Your objective: Which lines in the data below contain the string "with"? Show each one.

Supplied information section start

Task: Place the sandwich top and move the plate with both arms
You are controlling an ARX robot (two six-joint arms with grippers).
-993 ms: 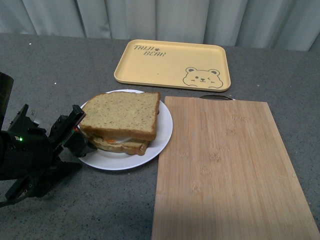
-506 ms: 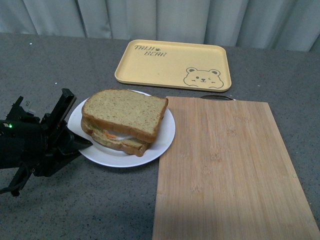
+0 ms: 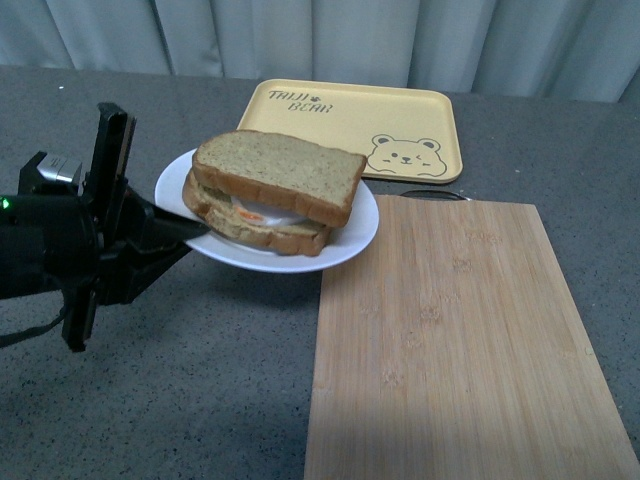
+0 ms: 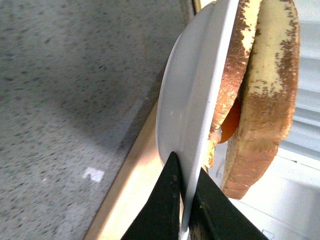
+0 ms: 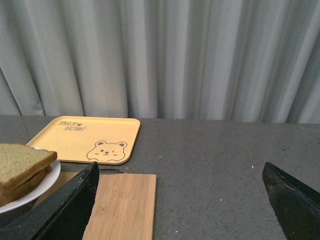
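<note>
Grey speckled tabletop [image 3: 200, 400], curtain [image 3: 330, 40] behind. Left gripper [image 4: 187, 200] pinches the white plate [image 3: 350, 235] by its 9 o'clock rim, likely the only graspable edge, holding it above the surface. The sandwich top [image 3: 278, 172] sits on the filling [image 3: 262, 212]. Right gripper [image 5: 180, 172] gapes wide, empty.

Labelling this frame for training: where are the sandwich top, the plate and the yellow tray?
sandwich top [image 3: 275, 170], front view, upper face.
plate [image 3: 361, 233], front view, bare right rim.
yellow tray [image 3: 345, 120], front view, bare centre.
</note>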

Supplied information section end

Written response:
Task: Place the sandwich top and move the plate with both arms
You are controlling an ARX robot (two six-joint arms with grippers).

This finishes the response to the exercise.